◆ **TASK DIRECTIONS**
Pull out of the data below the stretch of lines bounded by the one containing "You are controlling" and the one containing "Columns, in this", both bounds included, unchanged.

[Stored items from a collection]
* * * * *

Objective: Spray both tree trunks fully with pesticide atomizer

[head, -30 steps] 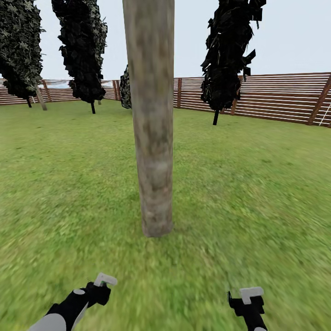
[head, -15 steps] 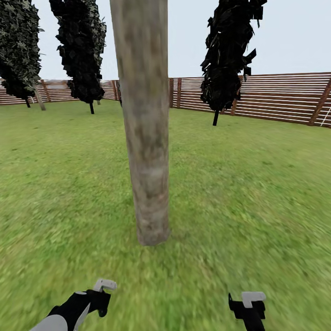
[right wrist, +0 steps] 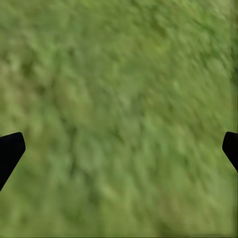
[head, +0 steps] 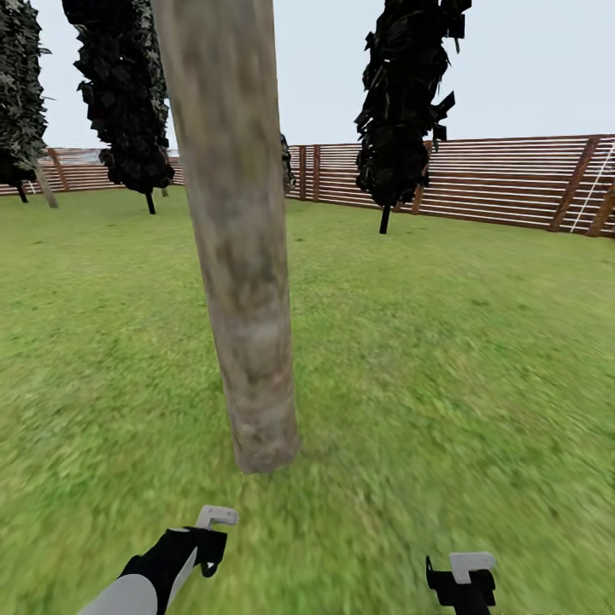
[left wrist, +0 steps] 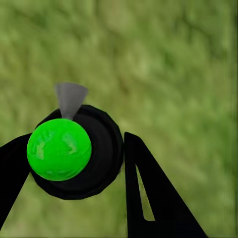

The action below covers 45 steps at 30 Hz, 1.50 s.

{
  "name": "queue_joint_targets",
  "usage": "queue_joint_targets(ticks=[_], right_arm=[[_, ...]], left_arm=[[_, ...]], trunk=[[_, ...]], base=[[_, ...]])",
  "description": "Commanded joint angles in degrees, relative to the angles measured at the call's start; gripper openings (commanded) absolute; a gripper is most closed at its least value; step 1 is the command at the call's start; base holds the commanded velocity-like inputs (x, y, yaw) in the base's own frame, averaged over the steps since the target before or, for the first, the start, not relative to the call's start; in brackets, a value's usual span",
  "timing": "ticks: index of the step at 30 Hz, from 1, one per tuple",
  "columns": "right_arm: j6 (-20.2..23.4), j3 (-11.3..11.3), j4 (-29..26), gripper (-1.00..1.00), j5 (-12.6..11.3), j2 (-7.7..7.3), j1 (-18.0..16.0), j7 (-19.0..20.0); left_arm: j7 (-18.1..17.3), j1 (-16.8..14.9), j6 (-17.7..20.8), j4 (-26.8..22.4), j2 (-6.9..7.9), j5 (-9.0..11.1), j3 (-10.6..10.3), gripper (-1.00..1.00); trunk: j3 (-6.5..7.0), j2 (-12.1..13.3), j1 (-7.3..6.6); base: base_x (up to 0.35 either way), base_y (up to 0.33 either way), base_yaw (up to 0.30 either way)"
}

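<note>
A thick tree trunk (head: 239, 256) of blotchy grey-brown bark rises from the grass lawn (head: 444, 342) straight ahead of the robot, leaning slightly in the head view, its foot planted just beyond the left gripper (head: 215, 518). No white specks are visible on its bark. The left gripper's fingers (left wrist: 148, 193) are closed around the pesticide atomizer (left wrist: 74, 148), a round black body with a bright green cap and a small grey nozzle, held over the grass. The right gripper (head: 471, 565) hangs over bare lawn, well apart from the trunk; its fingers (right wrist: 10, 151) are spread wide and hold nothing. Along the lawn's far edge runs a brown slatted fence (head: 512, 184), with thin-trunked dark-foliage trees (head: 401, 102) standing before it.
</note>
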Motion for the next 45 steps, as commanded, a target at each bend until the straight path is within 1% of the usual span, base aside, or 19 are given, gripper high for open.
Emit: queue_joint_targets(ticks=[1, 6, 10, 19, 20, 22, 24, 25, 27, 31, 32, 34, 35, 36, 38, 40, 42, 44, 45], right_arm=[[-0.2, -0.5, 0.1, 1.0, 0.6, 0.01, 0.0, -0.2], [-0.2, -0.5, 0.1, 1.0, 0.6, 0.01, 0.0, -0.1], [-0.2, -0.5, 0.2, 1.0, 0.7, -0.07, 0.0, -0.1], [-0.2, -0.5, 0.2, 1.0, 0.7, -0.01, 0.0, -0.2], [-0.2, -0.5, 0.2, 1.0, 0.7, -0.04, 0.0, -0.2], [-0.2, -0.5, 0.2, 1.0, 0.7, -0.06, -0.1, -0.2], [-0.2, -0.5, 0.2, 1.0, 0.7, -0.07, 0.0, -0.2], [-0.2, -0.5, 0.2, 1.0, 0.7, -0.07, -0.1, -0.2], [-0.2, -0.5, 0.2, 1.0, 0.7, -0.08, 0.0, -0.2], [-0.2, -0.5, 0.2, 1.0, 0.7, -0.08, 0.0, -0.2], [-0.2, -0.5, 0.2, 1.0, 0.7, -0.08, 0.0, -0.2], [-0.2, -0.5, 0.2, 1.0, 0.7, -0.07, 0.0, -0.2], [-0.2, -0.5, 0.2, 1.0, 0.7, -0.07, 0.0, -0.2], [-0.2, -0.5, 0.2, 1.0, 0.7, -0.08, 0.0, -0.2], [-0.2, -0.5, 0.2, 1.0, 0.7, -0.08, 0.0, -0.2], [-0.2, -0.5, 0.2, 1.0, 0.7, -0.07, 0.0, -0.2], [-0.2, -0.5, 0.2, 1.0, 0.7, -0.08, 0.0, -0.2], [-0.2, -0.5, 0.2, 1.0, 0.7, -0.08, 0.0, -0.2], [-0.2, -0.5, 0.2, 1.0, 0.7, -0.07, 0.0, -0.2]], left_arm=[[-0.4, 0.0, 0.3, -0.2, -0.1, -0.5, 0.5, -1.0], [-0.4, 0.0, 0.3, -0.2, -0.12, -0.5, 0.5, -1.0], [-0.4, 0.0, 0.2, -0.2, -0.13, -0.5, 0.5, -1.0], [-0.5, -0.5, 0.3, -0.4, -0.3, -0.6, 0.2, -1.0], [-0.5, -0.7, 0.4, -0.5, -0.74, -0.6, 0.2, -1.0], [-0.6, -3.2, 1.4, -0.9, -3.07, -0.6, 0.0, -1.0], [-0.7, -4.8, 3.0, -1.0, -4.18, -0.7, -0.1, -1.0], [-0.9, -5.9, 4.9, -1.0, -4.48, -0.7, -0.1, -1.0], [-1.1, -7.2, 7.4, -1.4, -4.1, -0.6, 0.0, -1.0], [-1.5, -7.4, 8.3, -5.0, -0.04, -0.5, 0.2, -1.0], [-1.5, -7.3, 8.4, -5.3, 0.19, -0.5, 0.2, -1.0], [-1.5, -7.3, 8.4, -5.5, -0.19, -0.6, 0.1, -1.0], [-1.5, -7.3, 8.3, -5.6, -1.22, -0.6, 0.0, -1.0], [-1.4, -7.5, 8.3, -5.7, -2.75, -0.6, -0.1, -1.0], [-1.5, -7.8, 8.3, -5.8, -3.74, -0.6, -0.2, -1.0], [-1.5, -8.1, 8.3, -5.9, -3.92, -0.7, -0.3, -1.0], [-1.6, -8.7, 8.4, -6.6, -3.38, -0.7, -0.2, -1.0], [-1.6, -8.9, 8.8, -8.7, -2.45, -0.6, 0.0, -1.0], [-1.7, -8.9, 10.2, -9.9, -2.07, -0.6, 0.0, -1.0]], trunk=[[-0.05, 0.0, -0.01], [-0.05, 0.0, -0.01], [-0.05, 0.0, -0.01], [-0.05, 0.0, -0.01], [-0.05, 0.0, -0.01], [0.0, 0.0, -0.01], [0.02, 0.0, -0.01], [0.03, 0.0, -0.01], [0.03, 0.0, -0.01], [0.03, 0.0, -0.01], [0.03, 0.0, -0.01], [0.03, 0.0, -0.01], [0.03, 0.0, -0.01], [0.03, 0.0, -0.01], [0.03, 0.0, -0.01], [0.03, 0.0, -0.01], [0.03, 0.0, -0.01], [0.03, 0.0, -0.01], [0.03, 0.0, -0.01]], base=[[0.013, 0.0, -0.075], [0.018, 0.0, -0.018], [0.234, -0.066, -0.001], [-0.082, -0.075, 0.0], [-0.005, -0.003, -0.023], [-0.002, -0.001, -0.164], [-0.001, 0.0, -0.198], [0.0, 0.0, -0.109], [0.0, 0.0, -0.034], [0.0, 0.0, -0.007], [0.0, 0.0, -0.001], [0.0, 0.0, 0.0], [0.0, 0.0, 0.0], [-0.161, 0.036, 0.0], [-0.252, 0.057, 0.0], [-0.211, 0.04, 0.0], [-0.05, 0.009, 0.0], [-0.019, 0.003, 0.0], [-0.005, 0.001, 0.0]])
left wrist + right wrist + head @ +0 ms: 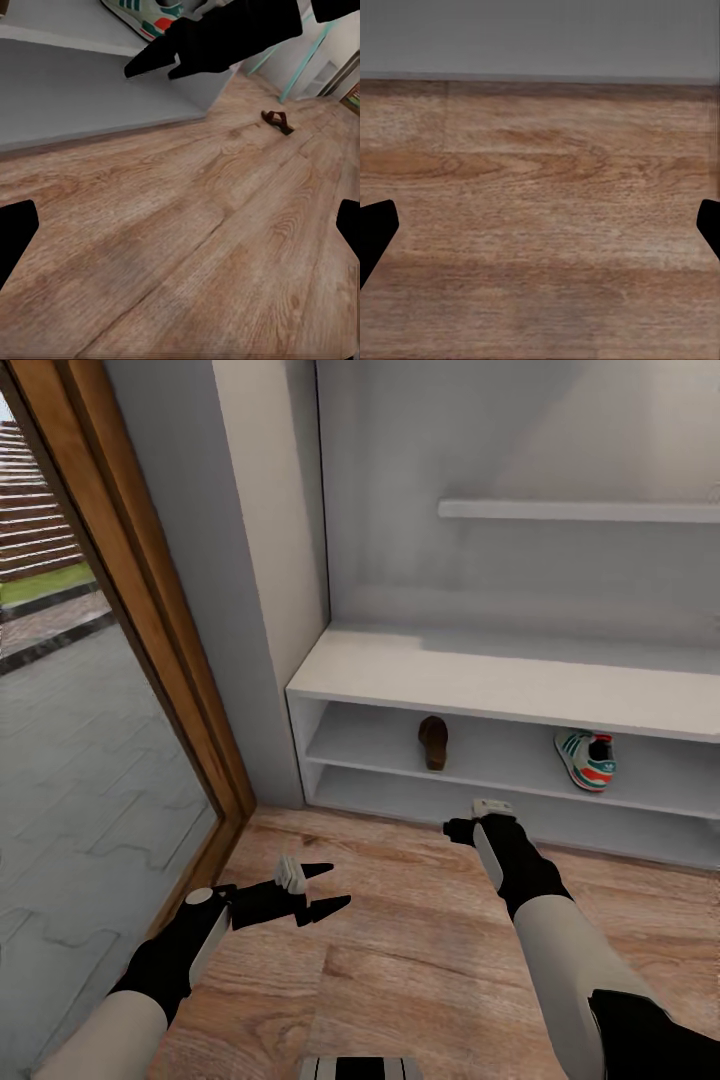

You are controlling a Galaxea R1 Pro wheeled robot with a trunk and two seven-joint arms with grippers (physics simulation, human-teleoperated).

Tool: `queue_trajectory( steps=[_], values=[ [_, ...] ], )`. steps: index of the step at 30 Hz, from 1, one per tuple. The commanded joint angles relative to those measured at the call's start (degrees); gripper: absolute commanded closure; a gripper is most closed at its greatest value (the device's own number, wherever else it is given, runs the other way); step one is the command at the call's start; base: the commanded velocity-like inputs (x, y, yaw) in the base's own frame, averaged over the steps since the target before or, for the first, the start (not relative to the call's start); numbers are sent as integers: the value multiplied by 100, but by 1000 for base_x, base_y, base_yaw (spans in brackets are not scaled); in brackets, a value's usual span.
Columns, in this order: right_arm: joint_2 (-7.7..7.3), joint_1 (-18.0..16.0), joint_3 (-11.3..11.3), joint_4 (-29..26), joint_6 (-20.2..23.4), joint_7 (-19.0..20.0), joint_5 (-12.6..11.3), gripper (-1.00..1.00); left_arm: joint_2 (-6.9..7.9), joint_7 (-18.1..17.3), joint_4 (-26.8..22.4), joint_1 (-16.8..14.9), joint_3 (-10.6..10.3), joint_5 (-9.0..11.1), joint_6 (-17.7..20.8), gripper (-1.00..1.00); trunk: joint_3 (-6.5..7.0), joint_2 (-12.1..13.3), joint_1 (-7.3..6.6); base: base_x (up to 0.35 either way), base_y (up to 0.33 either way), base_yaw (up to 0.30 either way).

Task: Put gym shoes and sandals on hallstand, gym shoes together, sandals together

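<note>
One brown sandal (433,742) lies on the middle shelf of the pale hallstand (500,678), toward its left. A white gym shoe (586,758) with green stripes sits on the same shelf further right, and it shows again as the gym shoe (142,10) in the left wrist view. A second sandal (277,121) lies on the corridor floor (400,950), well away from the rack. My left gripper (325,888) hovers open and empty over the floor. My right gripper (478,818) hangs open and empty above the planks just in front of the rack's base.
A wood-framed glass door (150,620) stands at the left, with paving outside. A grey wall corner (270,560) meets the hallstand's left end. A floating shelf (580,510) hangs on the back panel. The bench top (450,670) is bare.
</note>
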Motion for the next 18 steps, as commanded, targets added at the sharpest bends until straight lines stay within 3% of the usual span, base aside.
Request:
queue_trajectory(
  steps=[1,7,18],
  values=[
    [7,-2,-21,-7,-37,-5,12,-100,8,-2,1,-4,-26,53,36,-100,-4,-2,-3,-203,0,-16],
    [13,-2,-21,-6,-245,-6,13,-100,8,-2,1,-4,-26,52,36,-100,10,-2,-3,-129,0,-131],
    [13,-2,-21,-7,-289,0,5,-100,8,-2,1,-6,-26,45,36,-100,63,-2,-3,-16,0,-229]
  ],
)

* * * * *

◆ **EXERCISE RESPONSE**
You are controlling a Galaxea R1 Pro wheeled robot with a trunk and two seven-joint arms with grippers (physics simulation, human-teleoperated).

Tool: `queue_trajectory( steps=[_], values=[ [_, ...] ], )`. steps: index of the step at 30 Hz, from 1, one per tuple. The commanded joint angles relative to those measured at the call's start (degrees); gripper: absolute commanded closure; a gripper is most closed at its greatest value (the device's own number, wherever else it is given, runs the other way); step one is the command at the call's start; base: the commanded velocity-like inputs (x, y, yaw) in the base's own frame, averaged over the steps since the target before or, for the first, the start (not relative to the call's start); numbers are sent as integers: the value multiplied by 100, but by 1000 for base_x, base_y, base_yaw (spans in brackets are not scaled); in brackets, a value's usual span.
Columns, in this order: right_arm: joint_2 (-7.7..7.3), joint_1 (-18.0..16.0), joint_3 (-11.3..11.3), joint_4 (-29..26), joint_6 (-20.2..23.4), joint_7 (-19.0..20.0), joint_5 (-12.6..11.3), gripper (-1.00..1.00); left_arm: joint_2 (-6.9..7.9), joint_7 (-18.1..17.3), joint_4 (-26.8..22.4), joint_1 (-16.8..14.9), joint_3 (-10.6..10.3), joint_5 (-9.0..11.1), joint_6 (-17.7..20.8), gripper (-1.00..1.00); trunk: joint_3 (-6.5..7.0), joint_2 (-12.1..13.3), joint_1 (-7.3..6.6); base: base_x (up to 0.35 either way), base_y (up to 0.33 either way), base_yaw (up to 0.30 either way).

The required output is now complete.